====== Task inputs

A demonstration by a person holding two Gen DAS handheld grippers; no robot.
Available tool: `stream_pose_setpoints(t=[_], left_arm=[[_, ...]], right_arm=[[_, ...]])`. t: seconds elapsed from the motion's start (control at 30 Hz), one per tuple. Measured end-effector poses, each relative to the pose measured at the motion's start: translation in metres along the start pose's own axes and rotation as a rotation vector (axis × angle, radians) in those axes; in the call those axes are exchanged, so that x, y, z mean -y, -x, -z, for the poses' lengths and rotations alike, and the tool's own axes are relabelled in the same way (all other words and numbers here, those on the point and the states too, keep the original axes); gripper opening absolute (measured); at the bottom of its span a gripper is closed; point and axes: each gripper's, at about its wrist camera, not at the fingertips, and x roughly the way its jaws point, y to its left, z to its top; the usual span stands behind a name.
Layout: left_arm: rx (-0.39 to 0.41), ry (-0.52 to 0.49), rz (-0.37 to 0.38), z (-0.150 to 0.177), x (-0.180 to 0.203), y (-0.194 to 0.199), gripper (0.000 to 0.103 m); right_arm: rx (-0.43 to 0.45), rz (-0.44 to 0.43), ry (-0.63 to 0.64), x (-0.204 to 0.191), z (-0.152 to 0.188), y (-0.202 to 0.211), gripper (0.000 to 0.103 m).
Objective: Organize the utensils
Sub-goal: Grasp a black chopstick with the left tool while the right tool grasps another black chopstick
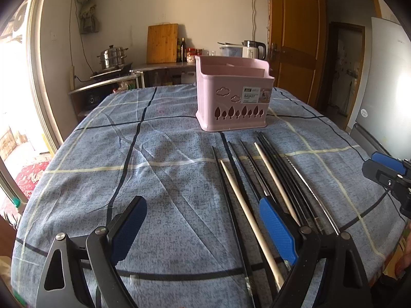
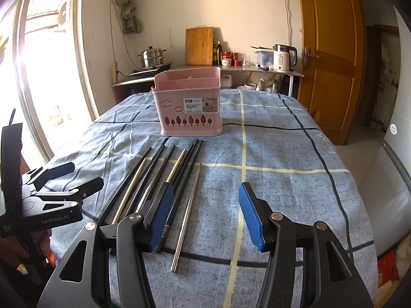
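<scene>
A pink utensil basket with inner compartments stands upright at the far middle of the table; it also shows in the right wrist view. Several chopsticks lie side by side in front of it: black ones, light wooden ones and metal ones. My left gripper is open and empty, its right finger over the chopsticks' near ends. My right gripper is open and empty, with a metal chopstick lying between its fingers. Each gripper shows in the other's view, the right and the left.
The table wears a blue checked cloth. Behind it is a counter with a steamer pot, a cutting board, bottles and a kettle. A wooden door is at the right, a bright window at the left.
</scene>
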Motion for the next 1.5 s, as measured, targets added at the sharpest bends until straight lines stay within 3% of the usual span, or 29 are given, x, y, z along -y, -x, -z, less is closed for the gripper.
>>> stream_pose_setpoints(t=[0.23, 0.43, 0.53, 0.7, 0.83, 1.4, 1.5], left_arm=[[-0.098, -0.004, 0.000, -0.011, -0.005, -0.039, 0.080], [-0.188, 0.024, 0.020, -0.019, -0.012, -0.071, 0.063], [-0.193, 0.026, 0.031, -0.024, -0.013, -0.077, 0.061], [-0.208, 0.025, 0.044, -0.031, -0.013, -0.086, 0.057], [-0.211, 0.016, 0.040, -0.037, -0.011, -0.092, 0.050], [-0.236, 0.018, 0.061, -0.071, -0.011, -0.124, 0.049], [-0.251, -0.008, 0.039, -0.070, -0.005, -0.131, 0.033]], right_arm=[[-0.034, -0.006, -0.002, 0.000, -0.012, -0.024, 0.054], [-0.088, -0.006, 0.000, -0.002, -0.023, -0.053, 0.054], [-0.123, -0.006, -0.001, -0.003, -0.027, -0.068, 0.054], [-0.173, -0.014, 0.000, -0.003, -0.035, -0.092, 0.037], [-0.218, -0.022, 0.001, -0.004, -0.041, -0.114, 0.030], [-0.282, -0.043, -0.027, -0.001, -0.053, -0.148, 0.024], [-0.290, -0.047, -0.027, -0.001, -0.055, -0.153, 0.022]])
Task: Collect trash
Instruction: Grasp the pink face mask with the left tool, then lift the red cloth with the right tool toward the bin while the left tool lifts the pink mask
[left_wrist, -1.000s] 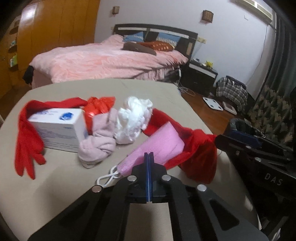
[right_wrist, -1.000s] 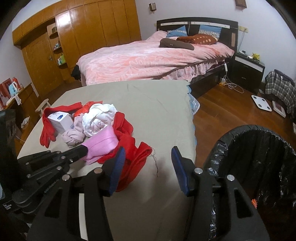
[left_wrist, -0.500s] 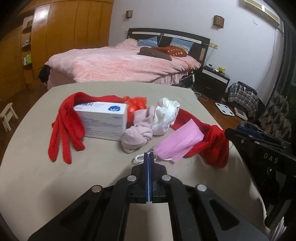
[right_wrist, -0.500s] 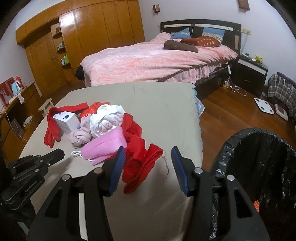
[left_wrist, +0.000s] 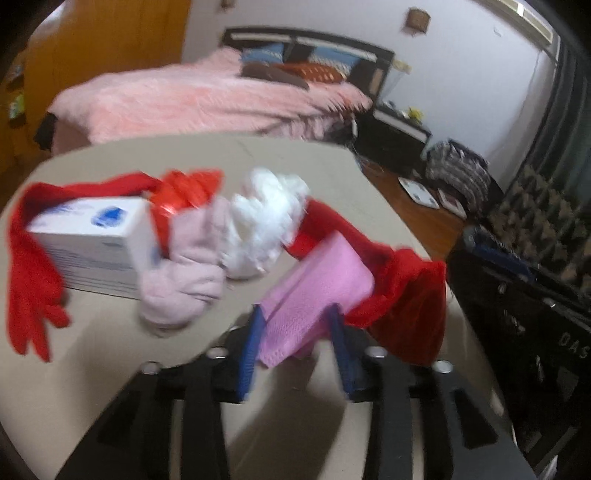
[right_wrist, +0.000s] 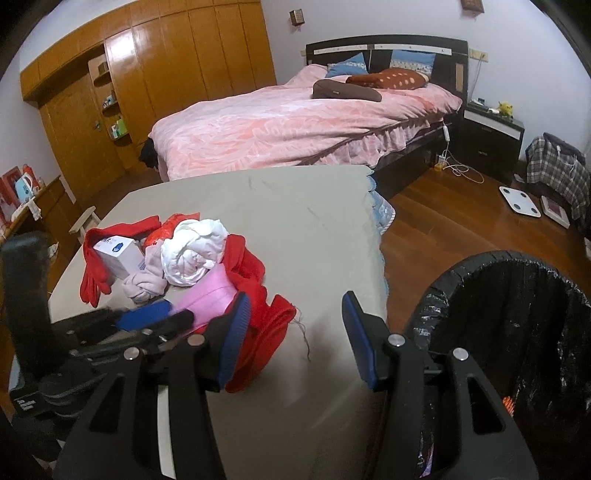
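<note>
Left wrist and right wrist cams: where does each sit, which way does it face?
Left wrist: on the left claw, low over the table, facing the pink face mask between its open fingers; bed beyond.
Right wrist: on the right claw, open, higher, facing table and bed; trash bin at right, left claw at lower left.
Shared: mask, tissue box, bed.

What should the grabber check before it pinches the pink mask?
1. Left gripper open: ok.
2. Flat pink face mask between its blue fingers: ok.
3. Crumpled red cloth out of the pinch: cannot tell; it touches the mask's right edge.
4. Picture sharp enough to aim: not ok, blurred.
5. Black-lined trash bin open and near: ok.
6. Right gripper open, holding nothing: ok.
</note>
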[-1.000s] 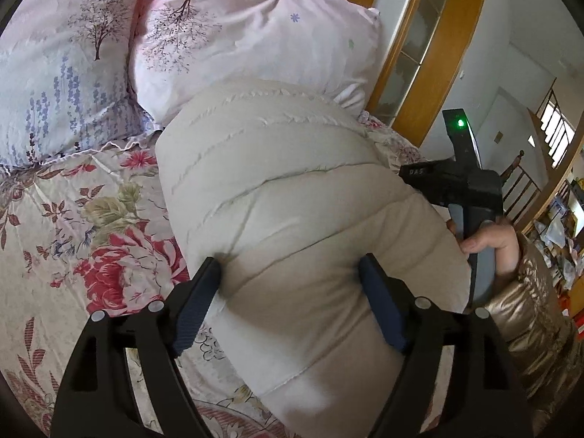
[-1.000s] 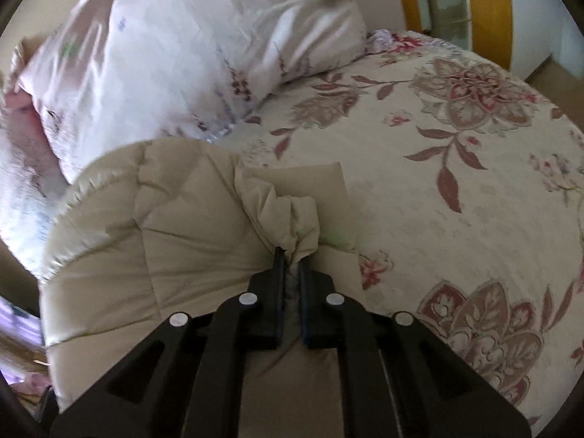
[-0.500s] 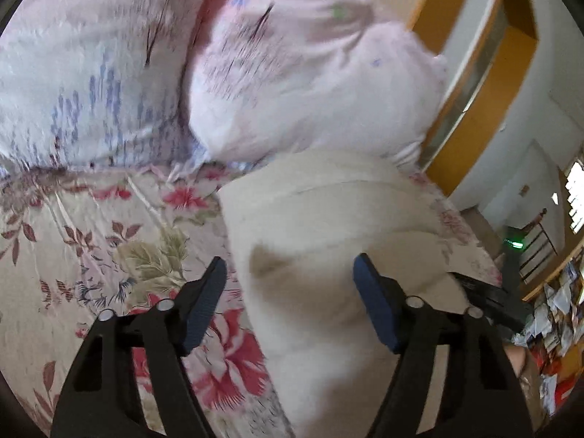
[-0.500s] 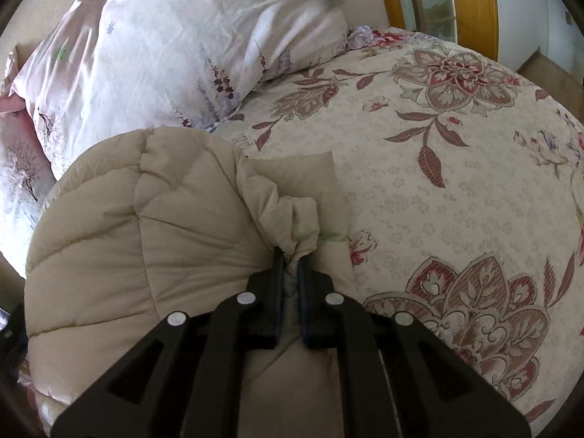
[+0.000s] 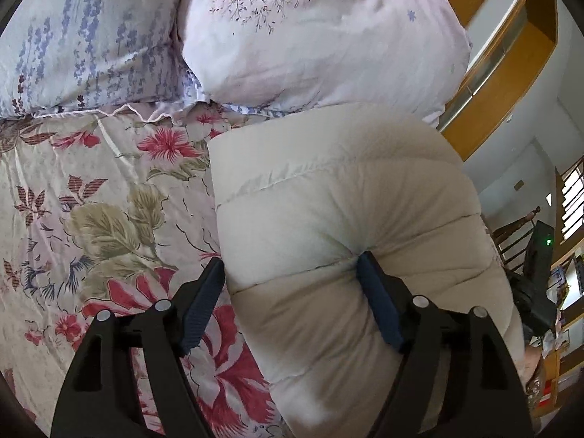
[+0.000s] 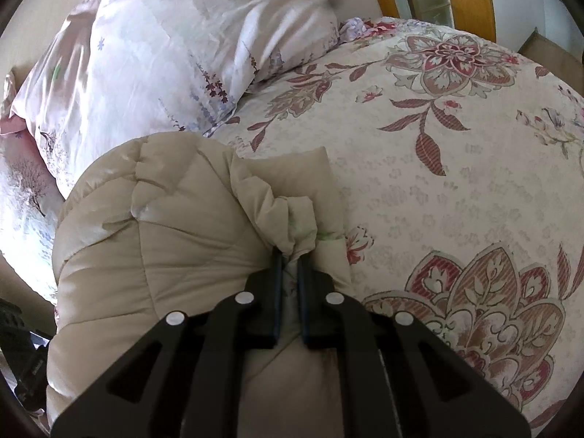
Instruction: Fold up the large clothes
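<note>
We're over the floral bedspread [image 5: 91,226], where the beige puffer jacket [image 5: 346,219] lies bundled below the pillows [image 5: 310,36]. Our left gripper [image 5: 290,273] gapes wide, one finger denting the padding, while our right gripper [image 6: 289,255] pinches a bunched jacket fold.

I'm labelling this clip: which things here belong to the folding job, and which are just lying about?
Part of the job:
beige puffer jacket
right claw, shut on a bunched fold of the jacket
left claw, open, one finger pressing into the jacket

Just lying about:
pillows
floral bedspread
wooden cabinet
</note>
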### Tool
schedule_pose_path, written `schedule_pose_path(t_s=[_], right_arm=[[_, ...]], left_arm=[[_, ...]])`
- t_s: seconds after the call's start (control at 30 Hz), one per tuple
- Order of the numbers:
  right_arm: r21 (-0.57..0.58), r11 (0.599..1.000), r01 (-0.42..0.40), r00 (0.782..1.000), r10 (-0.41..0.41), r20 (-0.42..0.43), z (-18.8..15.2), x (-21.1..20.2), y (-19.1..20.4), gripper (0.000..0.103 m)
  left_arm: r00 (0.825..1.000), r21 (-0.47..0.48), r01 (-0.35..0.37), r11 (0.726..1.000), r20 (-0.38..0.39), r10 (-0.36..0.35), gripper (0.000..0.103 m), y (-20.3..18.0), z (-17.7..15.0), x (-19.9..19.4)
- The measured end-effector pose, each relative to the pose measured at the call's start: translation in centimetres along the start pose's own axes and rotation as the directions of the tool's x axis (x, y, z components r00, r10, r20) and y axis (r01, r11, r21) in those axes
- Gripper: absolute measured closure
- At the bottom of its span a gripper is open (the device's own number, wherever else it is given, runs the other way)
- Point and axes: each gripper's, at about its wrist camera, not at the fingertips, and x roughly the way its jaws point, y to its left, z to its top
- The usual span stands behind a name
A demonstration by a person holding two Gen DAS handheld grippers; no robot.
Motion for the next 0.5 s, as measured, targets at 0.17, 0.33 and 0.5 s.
schedule_pose_path(t_s=[0.17,0.33,0.5], right_arm=[[0.007,1.0,-0.029,0.999,0.029,0.029,0.4,-3.5,-1.5,0.054],[-0.122,0.985,-0.125,0.98,0.142,0.137,-2.3,-9.5,-0.2,0.055],[-0.261,0.952,-0.158,0.982,0.178,0.057,-4.9,-9.9,2.8,0.055]], left_arm=[[0.994,0.054,0.002,0.999,0.106,-0.007,0.03,-1.0,-1.1,-5.2],[0.983,0.175,0.009,0.985,0.178,-0.04,0.03,-4.0,-3.2,-10.2],[0.994,0.259,0.008,0.966,0.104,-0.036,0.029,-6.6,-4.7,-9.6]])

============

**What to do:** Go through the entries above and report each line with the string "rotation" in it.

**Reply to the task:**
Available tool: `stream_pose_setpoints(t=[_], left_arm=[[_, ...]], right_arm=[[_, ...]])`. t: seconds elapsed from the motion's start (control at 30 Hz), one per tuple. Measured end-effector poses, each relative to the pose measured at the motion's start: translation in metres along the start pose's own axes and rotation as a rotation vector (axis × angle, radians) in those axes; in the call those axes are exchanged, so that x, y, z mean -y, -x, -z, for the poses' lengths and rotations alike, and the tool's own axes are relabelled in the same way (all other words and numbers here, those on the point and the states too, keep the original axes); gripper opening absolute (measured); at the bottom of its span a gripper is closed; point and axes: each gripper's, at about its wrist camera, not at the fingertips, and x roughly the way its jaws point, y to its left, z to its top; the usual span stands behind a name.
- The measured end-effector pose, each relative to the pose measured at the call's start: translation in centimetres along the start pose's own axes and rotation as the directions of the tool's x axis (x, y, z components r00, r10, r20) and y axis (r01, r11, r21) in those axes

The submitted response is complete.